Si il est fréquent de me lire critiquer ces "progressistes" c’est comme pour ce cas là, que je ne les considère pas pour tels. Ils m’énervent plus que les droites par leur prétention à l’humanisme qui n’est sur le fond qu’un masque. Car sur le fond il n’y a pas d’autre posture pacifiste que celle éxigeant d’un désarmement nucléaire unilatéral. Toute autre position relève du blanc-seing aux intérêts impérialistes prêts à sacrifier la planète dans la défense de leur intérêt. Rien qu’adhérer à un tel principe est immonde. Personne ne me convaincra qu’il s’agisse là d’une question secondaire. La question atomique dans son ensemble est révélatrice du sens profond dans lequel travaille toute notre société. Et il ne s’agit en rien d’un symbole mais de l’expression la plus crue du mépris contemporain à l’égard du vivant. La bêtise contemporaine c’est imaginer un humanisme qui s’accomoderait des contaminations et destructions dont il s’agisse.

Humanisme mon cul ! dirait Zazie. Si c’est pour entretenir l’illusion que n’ayons pas déjà un héritage atomique qui va sévèrement handicaper la survie de tout ce que la planète compte de vivant, comme en témoigne déjà le peu de considération de la prétendue "communauté internationale" à l’égard de ce qui se passe actuellement dans l’Océan Pacifique, on peut toujours fanfaroner en causant "developpement durable" ou "écologie politique" ou même "justice sociale". Les radionucléides eux s’en foutent, qui pour des milliers d’années se répendent en altérant l’ADN de tout ce qui vit.

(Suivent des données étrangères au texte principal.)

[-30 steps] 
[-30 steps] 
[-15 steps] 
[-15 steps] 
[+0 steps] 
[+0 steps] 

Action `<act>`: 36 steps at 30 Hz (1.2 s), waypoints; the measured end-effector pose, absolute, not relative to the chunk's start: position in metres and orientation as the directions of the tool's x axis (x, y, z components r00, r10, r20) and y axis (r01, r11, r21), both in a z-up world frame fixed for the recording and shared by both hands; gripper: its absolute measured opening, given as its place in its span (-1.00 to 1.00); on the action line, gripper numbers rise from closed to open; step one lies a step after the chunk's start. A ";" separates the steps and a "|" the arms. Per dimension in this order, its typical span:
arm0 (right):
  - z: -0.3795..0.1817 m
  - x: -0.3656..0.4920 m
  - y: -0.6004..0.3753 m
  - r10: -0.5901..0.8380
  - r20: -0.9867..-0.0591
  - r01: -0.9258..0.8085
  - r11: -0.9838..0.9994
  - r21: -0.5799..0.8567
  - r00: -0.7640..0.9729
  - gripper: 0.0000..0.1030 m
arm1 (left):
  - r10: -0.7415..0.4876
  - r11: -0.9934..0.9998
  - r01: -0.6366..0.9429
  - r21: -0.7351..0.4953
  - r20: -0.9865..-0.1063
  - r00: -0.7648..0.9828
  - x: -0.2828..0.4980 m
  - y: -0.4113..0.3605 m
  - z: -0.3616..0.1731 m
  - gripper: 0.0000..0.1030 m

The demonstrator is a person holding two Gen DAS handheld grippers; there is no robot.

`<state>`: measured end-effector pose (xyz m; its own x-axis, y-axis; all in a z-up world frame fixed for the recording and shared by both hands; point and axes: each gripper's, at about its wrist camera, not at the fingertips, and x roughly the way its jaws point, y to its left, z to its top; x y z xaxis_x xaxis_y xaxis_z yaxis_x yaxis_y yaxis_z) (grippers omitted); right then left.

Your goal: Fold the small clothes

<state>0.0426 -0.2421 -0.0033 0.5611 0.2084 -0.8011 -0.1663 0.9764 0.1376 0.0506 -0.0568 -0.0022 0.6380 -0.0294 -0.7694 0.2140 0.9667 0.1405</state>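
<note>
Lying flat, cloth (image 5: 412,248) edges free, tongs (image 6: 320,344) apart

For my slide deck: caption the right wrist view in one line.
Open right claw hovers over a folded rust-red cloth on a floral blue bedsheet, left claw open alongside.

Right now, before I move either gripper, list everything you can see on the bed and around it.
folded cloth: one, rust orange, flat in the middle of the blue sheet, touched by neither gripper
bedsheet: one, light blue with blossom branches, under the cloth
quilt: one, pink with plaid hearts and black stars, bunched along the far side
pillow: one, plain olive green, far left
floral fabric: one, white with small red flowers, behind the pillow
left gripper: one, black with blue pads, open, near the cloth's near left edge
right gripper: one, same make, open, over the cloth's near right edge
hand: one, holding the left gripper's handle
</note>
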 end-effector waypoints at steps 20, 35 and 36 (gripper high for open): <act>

Donc voilà. Je veux bien me mobiliser contre le 49.3 mais j’ai malheureusement pas mal de préoccupations allant au-delà et dont j’aie tout aussi malheureusement l’impression qu’elles relèvent d’un démélé du futur beaucoup plus important. Il n’est pas question bien sûr de relativiser la porté ni l’intérêt à s’attacher aux termes de la démocratie ou à ceux de la justice sociale, mais d’insister dans la nécessité de définir avec hiérarchie et précision les enjeux que nous considérerions fondamentaux. Le futur, à condition d’en vouloir un, c’est qui doit nous permettre de survivre sans guerre atomique, sans risquer des famines et contaminations monstrueuses du fait d’une urbanisation dont personne encore n’assume que la remise en cause s’impose pour qui souhaiterait que notre espèce et les autres survivent à ce siècle.

Et là-dessus je ne vois pas très bien en quoi reprendre les "idéaux" du Parti de Gauche ou de Mélenchon pourrait susciter un quelconque enthousiasme. Car ce qu’ils ne font qu’avancer c’est un ensemble d’exigences purement locales et qui en rien ne prenne en compte les menaces les plus importantes auxquelles nous soyons confrontés.